Why not a transaction?

In the past, if you wanted to prevent this from happening, you would have to use a transaction. And while transactions are still a fine solution, they are a little more difficult to write, they don’t support cases where the user is offline, and frankly, they seem a bit heavy-handed for something as simple as adding two numbers together.

Introducing the increment FieldValue

So now, if you want Bob to record his 500 steps in the app, you can simply do that by asking the server to increment the step_counter value. In an iOS app, for instance, you would write code that looks a little something like this.

document("fitness_teams/Team_1").
  updateData(["step_counter" : FieldValue.increment(500)])

With this call, the database would instantly make the change based on whatever value it has. So even if Alice sneaks in a change before Bob’s request reaches the server, everything still works.
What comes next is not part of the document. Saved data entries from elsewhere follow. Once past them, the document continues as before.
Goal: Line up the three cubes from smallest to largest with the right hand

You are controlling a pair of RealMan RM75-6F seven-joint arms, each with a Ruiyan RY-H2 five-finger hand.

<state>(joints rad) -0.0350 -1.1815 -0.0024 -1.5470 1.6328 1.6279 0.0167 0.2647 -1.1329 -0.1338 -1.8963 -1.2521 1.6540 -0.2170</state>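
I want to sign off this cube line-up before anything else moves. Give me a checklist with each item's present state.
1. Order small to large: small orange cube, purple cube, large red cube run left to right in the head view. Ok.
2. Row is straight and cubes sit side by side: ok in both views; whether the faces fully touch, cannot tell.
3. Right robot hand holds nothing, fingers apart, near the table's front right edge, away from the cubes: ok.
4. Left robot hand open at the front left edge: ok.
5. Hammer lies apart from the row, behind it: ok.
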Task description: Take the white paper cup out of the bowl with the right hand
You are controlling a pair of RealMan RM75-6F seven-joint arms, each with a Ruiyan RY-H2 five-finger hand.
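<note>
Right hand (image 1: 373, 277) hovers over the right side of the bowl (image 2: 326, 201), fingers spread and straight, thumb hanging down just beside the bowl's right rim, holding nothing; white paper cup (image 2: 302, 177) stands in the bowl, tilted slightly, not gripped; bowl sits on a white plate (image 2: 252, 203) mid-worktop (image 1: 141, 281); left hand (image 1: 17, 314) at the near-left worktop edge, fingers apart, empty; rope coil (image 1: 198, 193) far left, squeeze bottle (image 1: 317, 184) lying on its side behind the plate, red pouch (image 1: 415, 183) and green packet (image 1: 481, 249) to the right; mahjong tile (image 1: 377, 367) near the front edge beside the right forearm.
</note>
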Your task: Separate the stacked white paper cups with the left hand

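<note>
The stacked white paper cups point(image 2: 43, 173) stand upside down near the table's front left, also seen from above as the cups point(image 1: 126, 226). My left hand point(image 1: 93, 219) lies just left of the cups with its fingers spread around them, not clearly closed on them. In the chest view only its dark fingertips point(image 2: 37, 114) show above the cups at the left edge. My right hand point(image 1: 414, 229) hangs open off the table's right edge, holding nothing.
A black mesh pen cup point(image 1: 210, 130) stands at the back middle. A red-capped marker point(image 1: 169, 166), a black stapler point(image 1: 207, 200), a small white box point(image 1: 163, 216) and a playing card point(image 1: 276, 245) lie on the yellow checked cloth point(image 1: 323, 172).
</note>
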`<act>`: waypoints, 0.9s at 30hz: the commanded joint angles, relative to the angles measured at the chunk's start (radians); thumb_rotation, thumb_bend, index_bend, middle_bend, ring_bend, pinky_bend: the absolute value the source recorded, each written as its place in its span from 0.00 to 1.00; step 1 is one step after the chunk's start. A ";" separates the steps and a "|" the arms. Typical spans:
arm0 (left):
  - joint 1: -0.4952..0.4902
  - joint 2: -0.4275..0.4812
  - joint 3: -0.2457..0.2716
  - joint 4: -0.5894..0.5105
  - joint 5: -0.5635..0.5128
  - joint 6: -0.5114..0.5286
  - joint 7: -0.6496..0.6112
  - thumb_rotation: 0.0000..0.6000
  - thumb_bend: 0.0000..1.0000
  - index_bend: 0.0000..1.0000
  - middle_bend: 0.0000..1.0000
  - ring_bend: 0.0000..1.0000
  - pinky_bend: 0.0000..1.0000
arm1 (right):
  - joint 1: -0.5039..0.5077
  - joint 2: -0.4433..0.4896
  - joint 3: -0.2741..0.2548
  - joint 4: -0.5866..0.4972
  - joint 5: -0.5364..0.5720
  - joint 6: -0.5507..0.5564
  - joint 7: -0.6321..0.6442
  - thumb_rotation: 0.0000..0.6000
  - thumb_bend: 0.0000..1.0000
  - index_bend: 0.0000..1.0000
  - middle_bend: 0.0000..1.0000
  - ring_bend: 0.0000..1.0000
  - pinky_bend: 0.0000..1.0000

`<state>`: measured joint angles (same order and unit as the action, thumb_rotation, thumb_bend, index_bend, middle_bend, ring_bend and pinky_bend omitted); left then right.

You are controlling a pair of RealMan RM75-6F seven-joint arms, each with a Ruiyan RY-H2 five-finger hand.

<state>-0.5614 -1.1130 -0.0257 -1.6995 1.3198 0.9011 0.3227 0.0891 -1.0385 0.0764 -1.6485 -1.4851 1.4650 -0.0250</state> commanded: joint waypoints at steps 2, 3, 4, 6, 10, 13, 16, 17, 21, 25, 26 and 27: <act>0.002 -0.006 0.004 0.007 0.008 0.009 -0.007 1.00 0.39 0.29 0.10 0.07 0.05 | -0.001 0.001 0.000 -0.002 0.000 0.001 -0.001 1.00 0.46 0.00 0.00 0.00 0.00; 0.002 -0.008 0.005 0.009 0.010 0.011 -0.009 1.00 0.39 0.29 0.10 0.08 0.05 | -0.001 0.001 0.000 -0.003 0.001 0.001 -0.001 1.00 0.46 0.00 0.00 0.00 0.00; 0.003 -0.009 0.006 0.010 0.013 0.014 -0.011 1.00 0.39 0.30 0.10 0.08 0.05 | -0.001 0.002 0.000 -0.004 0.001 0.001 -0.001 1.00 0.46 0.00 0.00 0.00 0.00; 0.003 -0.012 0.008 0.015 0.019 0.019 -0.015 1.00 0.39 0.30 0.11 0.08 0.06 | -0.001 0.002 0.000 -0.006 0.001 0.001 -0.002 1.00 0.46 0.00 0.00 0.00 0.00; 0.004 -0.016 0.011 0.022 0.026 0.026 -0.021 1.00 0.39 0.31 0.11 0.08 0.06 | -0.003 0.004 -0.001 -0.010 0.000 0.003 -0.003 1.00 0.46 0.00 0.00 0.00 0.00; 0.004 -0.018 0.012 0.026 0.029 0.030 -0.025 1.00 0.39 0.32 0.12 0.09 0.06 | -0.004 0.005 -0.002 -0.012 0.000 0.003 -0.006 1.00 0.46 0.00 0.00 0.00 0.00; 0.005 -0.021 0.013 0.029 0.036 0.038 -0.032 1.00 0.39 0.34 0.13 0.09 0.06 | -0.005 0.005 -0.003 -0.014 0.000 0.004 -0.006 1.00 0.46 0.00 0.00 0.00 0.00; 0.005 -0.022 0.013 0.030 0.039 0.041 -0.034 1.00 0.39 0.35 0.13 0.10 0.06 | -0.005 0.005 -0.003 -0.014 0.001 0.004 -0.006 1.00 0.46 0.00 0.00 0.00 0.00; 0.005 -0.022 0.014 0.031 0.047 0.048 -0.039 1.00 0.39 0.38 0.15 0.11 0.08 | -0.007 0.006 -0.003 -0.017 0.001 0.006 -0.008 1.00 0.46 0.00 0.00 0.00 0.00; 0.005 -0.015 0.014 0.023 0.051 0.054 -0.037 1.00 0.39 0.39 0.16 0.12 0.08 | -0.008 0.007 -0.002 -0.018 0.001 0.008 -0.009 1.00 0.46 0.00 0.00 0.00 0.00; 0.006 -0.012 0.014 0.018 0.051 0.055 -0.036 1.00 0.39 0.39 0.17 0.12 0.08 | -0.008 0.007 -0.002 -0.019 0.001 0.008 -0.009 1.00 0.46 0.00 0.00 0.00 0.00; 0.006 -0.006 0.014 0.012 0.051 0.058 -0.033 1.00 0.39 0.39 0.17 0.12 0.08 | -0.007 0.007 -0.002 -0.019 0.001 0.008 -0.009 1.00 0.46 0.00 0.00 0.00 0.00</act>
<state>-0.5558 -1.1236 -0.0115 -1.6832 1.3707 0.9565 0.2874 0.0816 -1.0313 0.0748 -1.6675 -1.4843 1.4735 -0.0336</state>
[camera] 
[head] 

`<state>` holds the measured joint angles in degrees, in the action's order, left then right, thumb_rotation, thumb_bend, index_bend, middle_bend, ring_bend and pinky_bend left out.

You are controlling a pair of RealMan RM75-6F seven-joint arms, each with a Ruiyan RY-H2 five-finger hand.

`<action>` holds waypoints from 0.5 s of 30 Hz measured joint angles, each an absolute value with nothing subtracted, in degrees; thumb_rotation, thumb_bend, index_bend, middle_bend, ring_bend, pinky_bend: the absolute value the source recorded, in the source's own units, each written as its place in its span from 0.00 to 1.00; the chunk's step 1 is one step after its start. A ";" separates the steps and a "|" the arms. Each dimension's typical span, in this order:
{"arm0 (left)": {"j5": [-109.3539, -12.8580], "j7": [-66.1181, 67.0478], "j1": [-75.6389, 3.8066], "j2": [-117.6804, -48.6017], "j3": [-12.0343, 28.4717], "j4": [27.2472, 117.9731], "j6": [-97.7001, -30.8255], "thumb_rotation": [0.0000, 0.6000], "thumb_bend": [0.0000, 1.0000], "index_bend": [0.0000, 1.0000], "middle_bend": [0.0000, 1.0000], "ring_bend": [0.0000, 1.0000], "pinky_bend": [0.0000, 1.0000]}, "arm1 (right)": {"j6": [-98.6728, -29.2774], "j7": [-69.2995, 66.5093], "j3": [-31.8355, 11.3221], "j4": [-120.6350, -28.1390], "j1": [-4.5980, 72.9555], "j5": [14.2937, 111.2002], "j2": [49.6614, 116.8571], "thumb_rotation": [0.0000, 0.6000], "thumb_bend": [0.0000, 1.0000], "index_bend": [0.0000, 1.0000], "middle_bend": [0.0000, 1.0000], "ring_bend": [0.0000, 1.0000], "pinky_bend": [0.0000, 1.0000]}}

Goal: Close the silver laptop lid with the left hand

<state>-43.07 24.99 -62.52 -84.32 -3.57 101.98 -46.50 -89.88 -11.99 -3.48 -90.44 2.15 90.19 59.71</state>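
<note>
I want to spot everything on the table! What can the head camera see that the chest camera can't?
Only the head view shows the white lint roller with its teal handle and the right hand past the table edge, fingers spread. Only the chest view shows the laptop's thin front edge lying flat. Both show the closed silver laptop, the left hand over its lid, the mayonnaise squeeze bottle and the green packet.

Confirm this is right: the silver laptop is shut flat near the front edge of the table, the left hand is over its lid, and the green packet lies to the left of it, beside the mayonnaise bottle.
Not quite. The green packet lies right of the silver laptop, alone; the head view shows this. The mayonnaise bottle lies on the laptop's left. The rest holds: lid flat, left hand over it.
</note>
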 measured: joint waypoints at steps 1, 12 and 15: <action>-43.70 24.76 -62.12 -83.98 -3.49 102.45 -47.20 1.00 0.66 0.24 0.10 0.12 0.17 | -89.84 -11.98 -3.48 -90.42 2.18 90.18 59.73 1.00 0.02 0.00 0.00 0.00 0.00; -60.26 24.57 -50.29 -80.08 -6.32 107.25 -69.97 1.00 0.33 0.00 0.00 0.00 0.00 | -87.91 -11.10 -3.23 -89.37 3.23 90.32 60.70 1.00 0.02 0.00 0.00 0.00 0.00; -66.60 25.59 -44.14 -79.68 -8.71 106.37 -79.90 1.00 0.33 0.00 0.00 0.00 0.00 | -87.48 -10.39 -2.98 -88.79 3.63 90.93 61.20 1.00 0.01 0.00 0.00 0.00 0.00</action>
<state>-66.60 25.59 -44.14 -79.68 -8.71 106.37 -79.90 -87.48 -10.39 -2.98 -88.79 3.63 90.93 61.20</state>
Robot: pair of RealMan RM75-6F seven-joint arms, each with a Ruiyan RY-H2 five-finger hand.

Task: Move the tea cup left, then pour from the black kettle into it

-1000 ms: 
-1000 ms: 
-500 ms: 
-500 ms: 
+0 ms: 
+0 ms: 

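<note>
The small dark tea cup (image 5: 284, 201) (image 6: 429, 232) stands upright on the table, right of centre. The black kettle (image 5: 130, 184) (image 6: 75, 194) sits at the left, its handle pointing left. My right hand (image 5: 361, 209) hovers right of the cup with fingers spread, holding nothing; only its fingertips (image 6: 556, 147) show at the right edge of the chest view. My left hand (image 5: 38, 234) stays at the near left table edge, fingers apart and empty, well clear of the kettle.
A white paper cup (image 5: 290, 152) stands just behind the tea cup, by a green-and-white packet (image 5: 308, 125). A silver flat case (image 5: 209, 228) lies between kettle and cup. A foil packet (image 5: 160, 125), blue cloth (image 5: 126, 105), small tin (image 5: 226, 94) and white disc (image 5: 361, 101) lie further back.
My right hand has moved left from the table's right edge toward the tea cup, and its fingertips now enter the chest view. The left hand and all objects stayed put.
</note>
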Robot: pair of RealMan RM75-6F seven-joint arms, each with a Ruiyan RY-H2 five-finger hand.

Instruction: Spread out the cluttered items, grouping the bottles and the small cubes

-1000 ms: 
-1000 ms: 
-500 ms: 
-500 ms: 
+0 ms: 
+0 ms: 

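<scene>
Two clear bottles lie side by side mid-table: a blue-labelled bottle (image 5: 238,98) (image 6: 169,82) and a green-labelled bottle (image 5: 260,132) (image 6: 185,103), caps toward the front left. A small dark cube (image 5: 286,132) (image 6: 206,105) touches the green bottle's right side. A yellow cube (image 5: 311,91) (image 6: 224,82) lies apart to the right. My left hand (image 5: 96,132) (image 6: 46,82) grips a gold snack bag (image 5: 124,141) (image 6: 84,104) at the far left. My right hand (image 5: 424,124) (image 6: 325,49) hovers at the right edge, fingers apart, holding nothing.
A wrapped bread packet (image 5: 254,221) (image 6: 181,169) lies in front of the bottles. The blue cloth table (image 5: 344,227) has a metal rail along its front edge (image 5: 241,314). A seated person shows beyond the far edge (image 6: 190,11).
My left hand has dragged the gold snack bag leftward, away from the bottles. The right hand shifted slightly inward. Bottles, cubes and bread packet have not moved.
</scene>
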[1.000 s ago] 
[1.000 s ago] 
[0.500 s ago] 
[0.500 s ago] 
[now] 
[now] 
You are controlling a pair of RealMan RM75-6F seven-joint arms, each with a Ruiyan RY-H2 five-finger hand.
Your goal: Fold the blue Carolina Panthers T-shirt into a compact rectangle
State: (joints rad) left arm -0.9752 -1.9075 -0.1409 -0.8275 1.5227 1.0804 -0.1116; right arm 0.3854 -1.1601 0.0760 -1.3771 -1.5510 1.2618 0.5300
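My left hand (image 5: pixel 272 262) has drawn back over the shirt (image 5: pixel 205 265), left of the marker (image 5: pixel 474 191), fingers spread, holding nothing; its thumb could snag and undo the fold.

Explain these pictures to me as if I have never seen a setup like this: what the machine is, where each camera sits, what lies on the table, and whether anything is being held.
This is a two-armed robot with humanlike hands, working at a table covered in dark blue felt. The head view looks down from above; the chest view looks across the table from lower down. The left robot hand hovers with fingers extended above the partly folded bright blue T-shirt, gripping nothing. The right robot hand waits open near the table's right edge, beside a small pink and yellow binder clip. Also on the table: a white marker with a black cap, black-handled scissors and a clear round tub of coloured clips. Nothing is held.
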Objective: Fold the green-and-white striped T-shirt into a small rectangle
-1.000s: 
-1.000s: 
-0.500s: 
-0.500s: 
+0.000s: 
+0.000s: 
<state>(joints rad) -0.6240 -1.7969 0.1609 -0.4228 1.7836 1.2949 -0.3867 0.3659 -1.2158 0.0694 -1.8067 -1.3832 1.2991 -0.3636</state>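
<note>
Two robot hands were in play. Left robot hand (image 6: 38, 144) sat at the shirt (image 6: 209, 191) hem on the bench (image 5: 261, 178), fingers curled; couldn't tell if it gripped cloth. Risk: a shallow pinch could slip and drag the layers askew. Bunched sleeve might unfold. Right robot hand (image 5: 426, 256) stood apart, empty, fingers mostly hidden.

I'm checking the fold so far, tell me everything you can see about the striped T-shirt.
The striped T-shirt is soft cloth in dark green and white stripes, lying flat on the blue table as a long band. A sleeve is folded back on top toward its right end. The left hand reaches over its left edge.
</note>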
Now, there are two things to keep in mind when it comes to performing these operations:

Using increment with transactions

First of all, if you do want to add some logic to your operation (like, for instance, making sure this new value doesn’t go over or under a certain limit), you’ll still need to use a transaction. Luckily, we will soon release a fantastic video all about transactions that I can heartily recommend as a completely unbiased observer.

Document QPS limit

Second, don’t forget that documents are still limited to a sustained write limit of 1 QPS per document. I know it’s tempting to look at these numeric functions and start making counters left and right in your database, but if you think these are values you’re going to be updating more than once per second, you’re still going to want to rely on something like our distributed counter solution.

Reach out!

As always, if you have questions, feel free to contact us on any of our support channels, or post questions on Stack Overflow with the [google-cloud-firestore and firebase tags](https://stackoverflow.com/questions/tagged/google-cloud-firestore+firebase). Good luck, and have fun!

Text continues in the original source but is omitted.